Berri also added: “At a certain point in academia, if you’re in your 50s, you ain’t going anywhere. No one’s hiring you. That’s just not going to happen, no matter who the hell you are.”
In a call with The Tribune, the professor said that his point was he is among the older faculty.
“My thinking was, when I saw the video online, is that the student just didn’t understand that I was talking about myself as well,” Berri said. “The younger faculty, they’re the ones doing all these exciting things and research. And the older people, including me, should take a back seat.”
Berri said that should’ve been clear when he joked that he forgot to hit “record” on his first lecture because he’s “too old.”
Saying he didn’t care about whether older faculty were happy, he also acknowledged, “was probably not the best way to say it.”
“It didn’t come out exactly the way I wanted it to come out,” he added. “But it would be the case that that’s in reference to me, as well. Academia is not like other jobs.”
Once a faculty member gets tenure, Berri reiterated, it’s unlikely they will leave a university, because they’d have to start the process over at another school.
The professor also noted that he teaches about inclusiveness in his economic history class and didn’t mean to cause offense.
An apology
In the same lecture, shortly after his faculty comments, Berri spoke about a time he taught a class of students in Thailand from Cedar City.
He would log on at 8 a.m., and because of the time difference, the students were logging on at 7 p.m. During that experience, he thought it was impressive to have live video instruction on different continents. “But that’s because I’m old,” he said.
That’s when he called out Lawrence for his apparent age.
“David, I’m going to guess that you’re not young,” Berri said. “So you remember ‘The Jetsons,’ correct? See ‘The Jetsons’ was cool because they had video calls, and we thought that was like, cool.”
But most of the other students in the class, who are largely in their late teens and early 20s, likely grew up familiar with instant connections, he said.
Berri said he was trying to connect with Lawrence in that moment. “I don’t think this older student understood what I was saying. What I was saying is ‘Hey, you’re like me. We’re the same people.’”
The professor said he often tries to bond with students who he thinks might be around his age, because they’re more likely to understand his references, including an example on the “sunk costs” economic theory that refers to the Vietnam War.
His younger students, Berri said, will often ask: “Where’s Vietnam again?
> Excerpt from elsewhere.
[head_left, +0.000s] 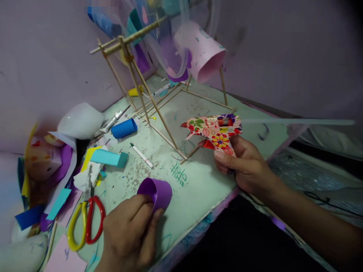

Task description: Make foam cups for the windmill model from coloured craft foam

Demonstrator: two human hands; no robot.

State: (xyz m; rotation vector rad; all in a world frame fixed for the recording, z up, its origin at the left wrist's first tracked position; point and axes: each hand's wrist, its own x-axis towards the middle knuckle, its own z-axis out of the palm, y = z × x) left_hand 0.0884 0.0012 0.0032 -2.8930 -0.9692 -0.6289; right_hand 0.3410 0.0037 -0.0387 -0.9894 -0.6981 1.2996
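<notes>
Between the thumb and fingers of my left hand [133,226] is a rolled purple paper tube [163,192], its open end facing up and left. My right hand [244,162] is wrapped around the handle of a flower-patterned glue gun [215,130]. The gun's red nozzle points left, above the table, and a long pale glue stick [297,121] sticks out of its back. Behind the gun stands a frame of thin wooden sticks [144,90]. A pink paper cup shape [205,53] and a clear plastic piece hang at its top.
Scissors [86,223] with one yellow and one red handle lie left of my left hand. A blue paper roll [124,129], a marker [141,155], a folded turquoise paper strip [109,158] and paper scraps lie on the pale green table [195,204]. Walls stand behind.
</notes>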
Who’s Lyndon Johnson?” But, he said, “When you have older students they go, ‘Oh, I know what you’re talking about.’”
“I do that when I’m teaching,” Berri said. “I will note that in class: I’m old, you’re old.”
Berri said he hasn’t heard concerns about his approach before and believes Lawrence misunderstood him. “I think he hears that ‘old’ thing, and he jumps to a conclusion about that.”
And the professor apologized. “I’m sorry that I troubled him like that,” he added.
Berri said he started teaching 30 years ago, when he was about the same age as most of his students. Now, he said, he’s old enough to be their dad.
“This is the problem with teaching: You keep getting older and the students never age. They’re always 18,” he said.
And he thinks the school’s investigation will conclude the same. “Are you really accusing a 56-year-old professor of ageism? That doesn’t make sense.”